Policy Lab: "Challenges to Financial Stability"
This policy lab is dedicated to aspects of financial stability that play a central role in the rapidly changing and developing...
21 April 2020
The capacity and limits of central banks’ monetary policy tools in providing further stimulus to the economy will be tested in the days and months to come.
Our Policy Lab was held on 11 March, the day that the Bank of England cut the interest rate to 0.25 per cent (and then to 0.1 per cent a few days later) as part of the response to the Covid-19 outbreak and the US Federal Reserve pledged to pump more than $1 trillion into the system over the following days. The fiscal authorities in many countries have subsequently unveiled very large measures to shore up the economy.
The capacity and limits of central banks’ monetary policy tools in providing further stimulus to the economy will be tested in the days and months to come. The other big challenge central banks will face is related to coordination with the fiscal authorities and the consequences of those fiscal measures for inflation and interest rates. All of this has substantial implications for financial stability, so understanding the links and interactions between monetary policy and financial stability remains crucial.

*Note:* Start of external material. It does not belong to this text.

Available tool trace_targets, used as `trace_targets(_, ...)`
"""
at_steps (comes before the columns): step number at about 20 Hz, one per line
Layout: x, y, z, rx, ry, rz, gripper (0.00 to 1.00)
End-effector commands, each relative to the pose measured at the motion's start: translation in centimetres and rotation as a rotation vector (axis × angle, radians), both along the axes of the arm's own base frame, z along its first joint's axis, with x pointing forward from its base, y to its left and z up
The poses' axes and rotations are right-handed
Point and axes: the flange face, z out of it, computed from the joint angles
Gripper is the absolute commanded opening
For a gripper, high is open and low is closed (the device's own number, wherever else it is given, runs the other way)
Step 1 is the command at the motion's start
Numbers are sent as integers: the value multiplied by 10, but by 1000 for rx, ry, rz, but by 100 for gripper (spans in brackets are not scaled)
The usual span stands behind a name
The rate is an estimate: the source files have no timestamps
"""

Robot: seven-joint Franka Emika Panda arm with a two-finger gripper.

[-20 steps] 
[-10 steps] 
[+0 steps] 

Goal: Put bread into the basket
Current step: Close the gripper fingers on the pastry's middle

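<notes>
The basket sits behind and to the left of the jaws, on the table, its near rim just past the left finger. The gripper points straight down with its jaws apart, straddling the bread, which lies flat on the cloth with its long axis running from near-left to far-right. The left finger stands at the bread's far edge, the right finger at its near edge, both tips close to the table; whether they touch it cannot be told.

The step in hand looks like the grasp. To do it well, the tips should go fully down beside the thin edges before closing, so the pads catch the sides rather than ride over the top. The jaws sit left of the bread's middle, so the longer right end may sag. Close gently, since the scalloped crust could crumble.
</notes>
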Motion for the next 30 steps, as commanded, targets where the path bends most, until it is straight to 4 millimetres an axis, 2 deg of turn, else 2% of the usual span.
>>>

The last decade has been characterised by historically low real interest rates, resulting from demographic, technological, and other forces that raised desired global saving relative to desired investment. Coupled with low actual and expected inflation, these have translated into persistently low nominal interest rates throughout the yield curve. Persistently low interest rates pose a challenge for the traditional approach to monetary policymaking, based on the management of a short-term policy interest rate. They also affect financial stability through 3 main channels:
If monetary policy is less able to cushion the economy from shocks, banks should assume bigger shocks in their stress tests and therefore have bigger capital buffers, but issues around bank profitability and risk-taking work against this. Moreover, banks may struggle to raise the additional capital given that the long squeeze on their margins means the sector as a whole is already struggling to earn its cost of equity (the amount of return shareholders expect in compensation for the risk of ownership).

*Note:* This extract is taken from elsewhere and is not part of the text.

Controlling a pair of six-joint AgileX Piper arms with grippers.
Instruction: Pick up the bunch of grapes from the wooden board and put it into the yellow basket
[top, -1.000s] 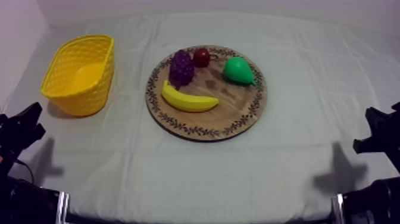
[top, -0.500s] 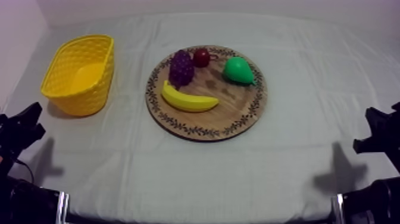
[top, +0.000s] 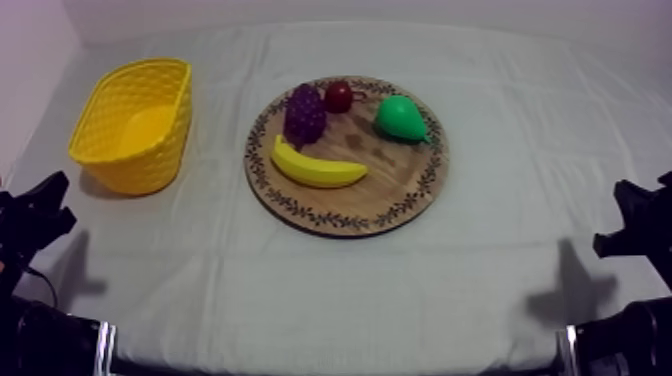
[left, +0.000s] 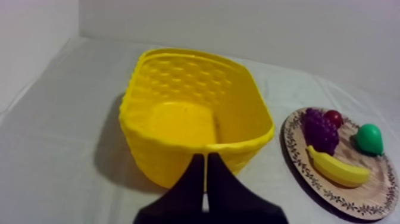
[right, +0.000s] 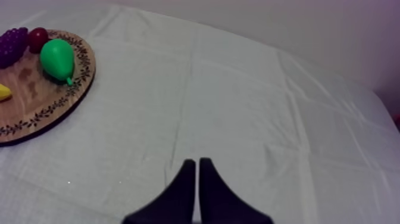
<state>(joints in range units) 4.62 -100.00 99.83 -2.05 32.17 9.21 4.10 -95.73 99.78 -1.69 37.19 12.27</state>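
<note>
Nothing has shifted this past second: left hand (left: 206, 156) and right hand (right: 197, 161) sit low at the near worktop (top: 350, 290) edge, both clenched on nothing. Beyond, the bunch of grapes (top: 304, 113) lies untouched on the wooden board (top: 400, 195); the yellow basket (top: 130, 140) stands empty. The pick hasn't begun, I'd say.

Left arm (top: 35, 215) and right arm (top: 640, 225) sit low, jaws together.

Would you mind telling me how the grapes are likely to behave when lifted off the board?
The grapes look like one moulded cluster, probably stiff and light. Their bumpy surface may give uneven purchase. Close to the banana and small red fruit, they might nudge either.
</note>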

The counter-cyclical capital buffer (CCyB) is a macroprudential tool used by some central banks. It requires private sector banks to accumulate capital at points in the economic cycle where lending activity is expanding, so that they are better able to cope when losses materialise. The aim is to dampen the impact of economic downswings, and to slow credit growth during the upswing.
While most countries now have frameworks in place for using the CCyB, there remain challenges with its deployment. Basel III guidelines which stipulate that when the gap between current credit to GDP ratio and its long-term trend become positive, counter cyclical buffers should be introduced on a graduated scale. Some interpreted this as the only potential trigger and have allowed a build-up of other mildly related potential vulnerabilities without introducing a buffer. More sophisticated authorities have looked at a broader range of indicators: of the 15 countries that have raised countercyclical buffers, the vast majority have a negative credit gap. This raises the challenge of how to weight information in different indicators. For example, in recent years the UK has experienced elevated asset prices, a substantial current account deficit but weak credit growth.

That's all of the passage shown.